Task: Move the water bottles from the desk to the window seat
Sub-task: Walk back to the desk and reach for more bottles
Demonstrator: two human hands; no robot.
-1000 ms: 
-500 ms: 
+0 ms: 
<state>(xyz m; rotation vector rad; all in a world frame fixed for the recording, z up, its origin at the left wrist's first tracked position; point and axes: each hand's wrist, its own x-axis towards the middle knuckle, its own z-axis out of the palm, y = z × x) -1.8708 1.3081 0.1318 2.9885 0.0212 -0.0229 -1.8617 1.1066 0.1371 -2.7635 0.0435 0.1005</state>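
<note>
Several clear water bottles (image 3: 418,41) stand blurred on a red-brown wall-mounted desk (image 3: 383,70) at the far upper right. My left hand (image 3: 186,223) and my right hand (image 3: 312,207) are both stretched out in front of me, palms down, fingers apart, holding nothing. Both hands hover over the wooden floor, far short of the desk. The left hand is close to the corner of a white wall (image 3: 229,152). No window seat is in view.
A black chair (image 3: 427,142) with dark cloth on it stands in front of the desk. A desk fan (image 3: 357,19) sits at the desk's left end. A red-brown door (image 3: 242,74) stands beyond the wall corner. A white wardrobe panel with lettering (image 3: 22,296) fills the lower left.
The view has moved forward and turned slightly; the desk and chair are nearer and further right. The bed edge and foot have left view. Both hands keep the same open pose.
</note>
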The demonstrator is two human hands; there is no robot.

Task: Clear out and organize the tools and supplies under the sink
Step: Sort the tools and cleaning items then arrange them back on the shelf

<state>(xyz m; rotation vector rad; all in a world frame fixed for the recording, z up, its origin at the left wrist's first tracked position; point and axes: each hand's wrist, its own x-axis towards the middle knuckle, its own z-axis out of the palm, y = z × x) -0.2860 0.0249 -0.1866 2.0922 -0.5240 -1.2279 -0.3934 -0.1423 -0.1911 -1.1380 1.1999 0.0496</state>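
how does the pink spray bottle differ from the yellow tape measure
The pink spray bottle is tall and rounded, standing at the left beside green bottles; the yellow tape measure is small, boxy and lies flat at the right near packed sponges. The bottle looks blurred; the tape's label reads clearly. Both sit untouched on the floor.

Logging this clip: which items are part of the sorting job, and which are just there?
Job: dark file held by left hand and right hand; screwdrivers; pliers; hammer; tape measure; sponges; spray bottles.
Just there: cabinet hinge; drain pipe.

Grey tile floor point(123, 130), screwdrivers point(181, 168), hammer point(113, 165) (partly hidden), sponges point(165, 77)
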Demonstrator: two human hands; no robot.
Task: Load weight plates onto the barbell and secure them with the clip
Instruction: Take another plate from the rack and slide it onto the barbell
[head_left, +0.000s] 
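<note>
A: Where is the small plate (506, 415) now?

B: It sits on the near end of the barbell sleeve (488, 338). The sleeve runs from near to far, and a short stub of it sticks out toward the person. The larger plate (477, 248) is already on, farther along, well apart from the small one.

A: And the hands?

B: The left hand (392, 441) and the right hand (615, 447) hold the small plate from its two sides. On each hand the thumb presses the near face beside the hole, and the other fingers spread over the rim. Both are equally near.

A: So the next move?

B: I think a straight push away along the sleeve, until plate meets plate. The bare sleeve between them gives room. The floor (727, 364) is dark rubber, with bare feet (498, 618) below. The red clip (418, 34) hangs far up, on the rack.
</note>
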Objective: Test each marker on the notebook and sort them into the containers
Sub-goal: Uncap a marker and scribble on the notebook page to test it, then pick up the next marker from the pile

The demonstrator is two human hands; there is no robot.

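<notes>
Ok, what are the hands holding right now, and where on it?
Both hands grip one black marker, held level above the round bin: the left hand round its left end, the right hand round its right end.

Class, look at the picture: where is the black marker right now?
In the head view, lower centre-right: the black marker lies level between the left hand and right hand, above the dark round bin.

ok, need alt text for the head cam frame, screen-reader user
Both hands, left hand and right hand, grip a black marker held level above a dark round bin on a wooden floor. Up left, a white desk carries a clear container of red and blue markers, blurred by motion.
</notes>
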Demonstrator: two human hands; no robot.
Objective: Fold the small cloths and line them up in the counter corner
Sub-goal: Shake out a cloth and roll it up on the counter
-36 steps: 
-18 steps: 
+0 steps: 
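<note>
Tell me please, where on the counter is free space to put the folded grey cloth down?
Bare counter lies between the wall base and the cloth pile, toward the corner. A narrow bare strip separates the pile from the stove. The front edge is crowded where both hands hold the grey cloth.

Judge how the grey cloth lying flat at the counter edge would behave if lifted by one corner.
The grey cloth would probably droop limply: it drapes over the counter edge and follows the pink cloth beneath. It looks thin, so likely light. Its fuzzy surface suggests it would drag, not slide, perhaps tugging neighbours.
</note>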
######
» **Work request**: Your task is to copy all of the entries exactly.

» **Exercise response**:
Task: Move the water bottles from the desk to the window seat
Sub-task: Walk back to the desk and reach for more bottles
Demonstrator: two human hands; no robot.
-1000 ms: 
-500 ms: 
+0 ms: 
<state>(xyz m; rotation vector rad; all in a world frame fixed for the recording, z up, its origin at the left wrist's first tracked position; point and axes: each hand's wrist, its own x-axis towards the middle knuckle, its own z-axis out of the palm, y = z × x) -1.8708 1.3081 0.1318 2.9885 0.0212 -0.0229 -1.8617 1.1066 0.1371 -2.7635 0.0435 0.1005</state>
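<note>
Several clear water bottles (image 3: 418,41) stand blurred on a red-brown wall-mounted desk (image 3: 383,70) at the far upper right. My left hand (image 3: 186,223) and my right hand (image 3: 312,207) are both stretched out in front of me, palms down, fingers apart, holding nothing. Both hands hover over the wooden floor, far short of the desk. The left hand is close to the corner of a white wall (image 3: 229,152). No window seat is in view.
A black chair (image 3: 427,142) with dark cloth on it stands in front of the desk. A desk fan (image 3: 357,19) sits at the desk's left end. A red-brown door (image 3: 242,74) stands beyond the wall corner. A white wardrobe panel with lettering (image 3: 22,296) fills the lower left.
The view has moved forward and turned slightly; the desk and chair are nearer and further right. The bed edge and foot have left view. Both hands keep the same open pose.
</note>
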The demonstrator is two human hands; there is no robot.

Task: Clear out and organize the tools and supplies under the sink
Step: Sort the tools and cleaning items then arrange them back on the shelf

<state>(xyz m; rotation vector rad; all in a world frame fixed for the recording, z up, its origin at the left wrist's first tracked position; point and axes: each hand's wrist, its own x-axis towards the middle knuckle, its own z-axis out of the palm, y = z × x) -0.2860 0.0249 -0.1866 2.0922 -0.5240 -1.2279 -0.3934 -0.1423 -0.1911 -1.1380 1.1999 0.0496</state>
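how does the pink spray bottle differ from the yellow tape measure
The pink spray bottle is tall and rounded, standing at the left beside green bottles; the yellow tape measure is small, boxy and lies flat at the right near packed sponges. The bottle looks blurred; the tape's label reads clearly. Both sit untouched on the floor.

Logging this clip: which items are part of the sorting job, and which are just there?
Job: dark file held by left hand and right hand; screwdrivers; pliers; hammer; tape measure; sponges; spray bottles.
Just there: cabinet hinge; drain pipe.

Grey tile floor point(123, 130), screwdrivers point(181, 168), hammer point(113, 165) (partly hidden), sponges point(165, 77)
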Demonstrator: two human hands; no robot.
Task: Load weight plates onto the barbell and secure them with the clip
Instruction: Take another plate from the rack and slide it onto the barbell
[head_left, +0.000s] 
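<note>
A: Where is the small plate (506, 415) now?

B: It sits on the near end of the barbell sleeve (488, 338). The sleeve runs from near to far, and a short stub of it sticks out toward the person. The larger plate (477, 248) is already on, farther along, well apart from the small one.

A: And the hands?

B: The left hand (392, 441) and the right hand (615, 447) hold the small plate from its two sides. On each hand the thumb presses the near face beside the hole, and the other fingers spread over the rim. Both are equally near.

A: So the next move?

B: I think a straight push away along the sleeve, until plate meets plate. The bare sleeve between them gives room. The floor (727, 364) is dark rubber, with bare feet (498, 618) below. The red clip (418, 34) hangs far up, on the rack.
</note>
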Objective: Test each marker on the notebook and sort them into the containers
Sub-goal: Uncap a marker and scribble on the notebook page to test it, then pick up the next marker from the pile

The demonstrator is two human hands; there is no robot.

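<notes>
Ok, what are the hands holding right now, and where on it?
Both hands grip one black marker, held level above the round bin: the left hand round its left end, the right hand round its right end.

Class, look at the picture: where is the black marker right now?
In the head view, lower centre-right: the black marker lies level between the left hand and right hand, above the dark round bin.

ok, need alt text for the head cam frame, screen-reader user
Both hands, left hand and right hand, grip a black marker held level above a dark round bin on a wooden floor. Up left, a white desk carries a clear container of red and blue markers, blurred by motion.
</notes>
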Demonstrator: two human hands; no robot.
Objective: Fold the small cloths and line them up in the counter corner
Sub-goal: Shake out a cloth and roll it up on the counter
-36 steps: 
-18 steps: 
+0 steps: 
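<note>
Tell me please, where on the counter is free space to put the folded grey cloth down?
Bare counter lies between the wall base and the cloth pile, toward the corner. A narrow bare strip separates the pile from the stove. The front edge is crowded where both hands hold the grey cloth.

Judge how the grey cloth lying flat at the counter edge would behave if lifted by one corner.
The grey cloth would probably droop limply: it drapes over the counter edge and follows the pink cloth beneath. It looks thin, so likely light. Its fuzzy surface suggests it would drag, not slide, perhaps tugging neighbours.
</note>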

That concludes the exercise.